#### GOAL OF THE EXERCISE
Look below for the line containing "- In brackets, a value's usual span"; from there, print each line exactly up to and including the line containing "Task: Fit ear", and stop.

#### SUPPLIED RECORDS
________________________________________

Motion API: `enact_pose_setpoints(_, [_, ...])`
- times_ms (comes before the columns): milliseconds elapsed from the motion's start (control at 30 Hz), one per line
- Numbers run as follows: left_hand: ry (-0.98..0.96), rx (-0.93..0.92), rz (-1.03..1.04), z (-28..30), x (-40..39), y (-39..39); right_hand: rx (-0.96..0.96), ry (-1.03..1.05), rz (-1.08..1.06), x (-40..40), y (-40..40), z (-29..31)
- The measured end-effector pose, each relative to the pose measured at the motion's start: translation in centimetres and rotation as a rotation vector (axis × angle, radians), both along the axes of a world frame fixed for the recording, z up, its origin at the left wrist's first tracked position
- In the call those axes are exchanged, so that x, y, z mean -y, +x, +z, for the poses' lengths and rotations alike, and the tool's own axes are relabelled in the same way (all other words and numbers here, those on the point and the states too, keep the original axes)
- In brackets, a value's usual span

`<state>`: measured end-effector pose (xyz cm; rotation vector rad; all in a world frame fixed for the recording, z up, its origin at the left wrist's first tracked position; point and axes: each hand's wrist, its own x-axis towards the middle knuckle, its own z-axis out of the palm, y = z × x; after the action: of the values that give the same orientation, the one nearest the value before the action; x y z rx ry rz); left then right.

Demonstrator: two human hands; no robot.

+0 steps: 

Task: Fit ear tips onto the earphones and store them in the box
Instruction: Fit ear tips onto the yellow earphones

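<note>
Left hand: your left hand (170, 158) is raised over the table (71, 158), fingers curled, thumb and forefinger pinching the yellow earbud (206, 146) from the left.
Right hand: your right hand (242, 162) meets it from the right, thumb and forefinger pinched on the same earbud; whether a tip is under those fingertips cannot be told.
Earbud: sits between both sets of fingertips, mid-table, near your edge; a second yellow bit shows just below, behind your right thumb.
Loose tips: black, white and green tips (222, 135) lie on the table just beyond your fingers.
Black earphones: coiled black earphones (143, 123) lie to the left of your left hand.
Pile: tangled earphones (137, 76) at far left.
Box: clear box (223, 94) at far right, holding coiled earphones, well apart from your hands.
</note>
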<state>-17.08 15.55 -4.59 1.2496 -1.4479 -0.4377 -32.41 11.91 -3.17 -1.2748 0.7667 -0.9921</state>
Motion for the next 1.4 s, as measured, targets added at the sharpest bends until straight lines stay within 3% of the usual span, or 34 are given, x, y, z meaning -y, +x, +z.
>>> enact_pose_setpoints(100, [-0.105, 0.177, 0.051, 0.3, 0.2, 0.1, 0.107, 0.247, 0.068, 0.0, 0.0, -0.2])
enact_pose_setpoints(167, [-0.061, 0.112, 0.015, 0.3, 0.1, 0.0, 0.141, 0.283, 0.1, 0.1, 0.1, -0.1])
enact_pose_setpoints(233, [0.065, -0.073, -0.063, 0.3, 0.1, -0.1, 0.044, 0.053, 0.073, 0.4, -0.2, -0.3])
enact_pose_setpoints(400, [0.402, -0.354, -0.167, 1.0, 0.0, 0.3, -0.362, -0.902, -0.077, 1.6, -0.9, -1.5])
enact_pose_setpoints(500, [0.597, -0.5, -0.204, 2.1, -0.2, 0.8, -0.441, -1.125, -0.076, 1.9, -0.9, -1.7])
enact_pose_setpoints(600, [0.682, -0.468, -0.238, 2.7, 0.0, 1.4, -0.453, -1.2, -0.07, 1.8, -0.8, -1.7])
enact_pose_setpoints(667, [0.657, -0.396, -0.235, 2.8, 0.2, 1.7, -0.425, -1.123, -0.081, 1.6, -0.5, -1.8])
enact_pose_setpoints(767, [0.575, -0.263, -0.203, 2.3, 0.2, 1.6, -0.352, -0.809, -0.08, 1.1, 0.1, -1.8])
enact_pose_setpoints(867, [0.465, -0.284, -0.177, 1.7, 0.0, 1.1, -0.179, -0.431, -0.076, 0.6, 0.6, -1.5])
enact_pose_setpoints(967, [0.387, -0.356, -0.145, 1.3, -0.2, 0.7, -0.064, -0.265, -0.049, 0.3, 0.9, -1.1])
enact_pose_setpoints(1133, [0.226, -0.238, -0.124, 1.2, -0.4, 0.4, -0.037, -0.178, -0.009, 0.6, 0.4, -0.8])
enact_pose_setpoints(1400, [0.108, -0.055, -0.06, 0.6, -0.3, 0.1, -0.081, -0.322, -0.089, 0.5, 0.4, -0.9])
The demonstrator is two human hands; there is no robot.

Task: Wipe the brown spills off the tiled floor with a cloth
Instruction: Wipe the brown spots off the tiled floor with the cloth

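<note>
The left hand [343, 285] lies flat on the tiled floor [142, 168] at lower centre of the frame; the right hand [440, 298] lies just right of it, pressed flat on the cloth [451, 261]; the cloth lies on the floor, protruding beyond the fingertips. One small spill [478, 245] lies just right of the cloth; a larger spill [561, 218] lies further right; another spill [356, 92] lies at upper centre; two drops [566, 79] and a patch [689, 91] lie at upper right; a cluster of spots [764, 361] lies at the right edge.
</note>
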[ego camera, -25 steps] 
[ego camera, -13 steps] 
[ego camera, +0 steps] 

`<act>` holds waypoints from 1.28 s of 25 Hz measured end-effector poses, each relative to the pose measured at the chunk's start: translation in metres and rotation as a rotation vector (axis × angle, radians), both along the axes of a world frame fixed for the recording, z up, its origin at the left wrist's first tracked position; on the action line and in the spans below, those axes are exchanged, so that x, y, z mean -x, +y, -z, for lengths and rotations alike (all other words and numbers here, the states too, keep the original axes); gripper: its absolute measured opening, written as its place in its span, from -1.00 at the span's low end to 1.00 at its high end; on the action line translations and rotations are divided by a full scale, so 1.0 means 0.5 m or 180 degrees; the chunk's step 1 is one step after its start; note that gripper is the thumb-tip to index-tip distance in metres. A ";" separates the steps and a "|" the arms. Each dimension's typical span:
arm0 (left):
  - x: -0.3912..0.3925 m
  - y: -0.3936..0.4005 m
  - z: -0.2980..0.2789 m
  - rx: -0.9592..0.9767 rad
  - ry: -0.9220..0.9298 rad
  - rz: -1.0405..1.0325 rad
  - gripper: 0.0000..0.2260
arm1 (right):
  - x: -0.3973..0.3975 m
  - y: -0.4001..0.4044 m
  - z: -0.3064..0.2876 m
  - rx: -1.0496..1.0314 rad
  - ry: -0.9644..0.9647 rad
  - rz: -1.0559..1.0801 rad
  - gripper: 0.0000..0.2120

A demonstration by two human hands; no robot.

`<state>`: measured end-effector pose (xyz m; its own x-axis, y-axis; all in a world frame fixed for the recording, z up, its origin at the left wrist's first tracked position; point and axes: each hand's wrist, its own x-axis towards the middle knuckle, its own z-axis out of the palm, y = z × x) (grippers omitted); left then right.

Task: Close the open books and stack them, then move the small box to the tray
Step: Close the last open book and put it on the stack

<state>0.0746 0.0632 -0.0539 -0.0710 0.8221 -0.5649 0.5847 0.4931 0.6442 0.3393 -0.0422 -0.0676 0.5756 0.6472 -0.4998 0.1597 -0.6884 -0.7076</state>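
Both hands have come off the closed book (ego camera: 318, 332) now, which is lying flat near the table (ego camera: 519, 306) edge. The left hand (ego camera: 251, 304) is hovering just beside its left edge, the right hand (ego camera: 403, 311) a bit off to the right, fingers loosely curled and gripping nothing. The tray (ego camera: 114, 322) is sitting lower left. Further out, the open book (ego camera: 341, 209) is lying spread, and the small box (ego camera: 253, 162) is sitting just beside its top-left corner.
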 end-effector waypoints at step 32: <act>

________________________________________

#### TASK SOLUTION
- In brackets, a value's usual span

`<state>`: measured end-effector pose (xyz cm; rotation vector rad; all in a world frame fixed for the recording, z up, its origin at the left wrist's first tracked position; point and axes: each hand's wrist, its own x-axis towards the middle knuckle, its own z-axis out of the palm, y = z × x; after the action: of the values that give the same orientation, the one nearest the value before the action; x y z rx ry rz); left then right.

Demonstrator: two human hands; no robot.

+0 steps: 

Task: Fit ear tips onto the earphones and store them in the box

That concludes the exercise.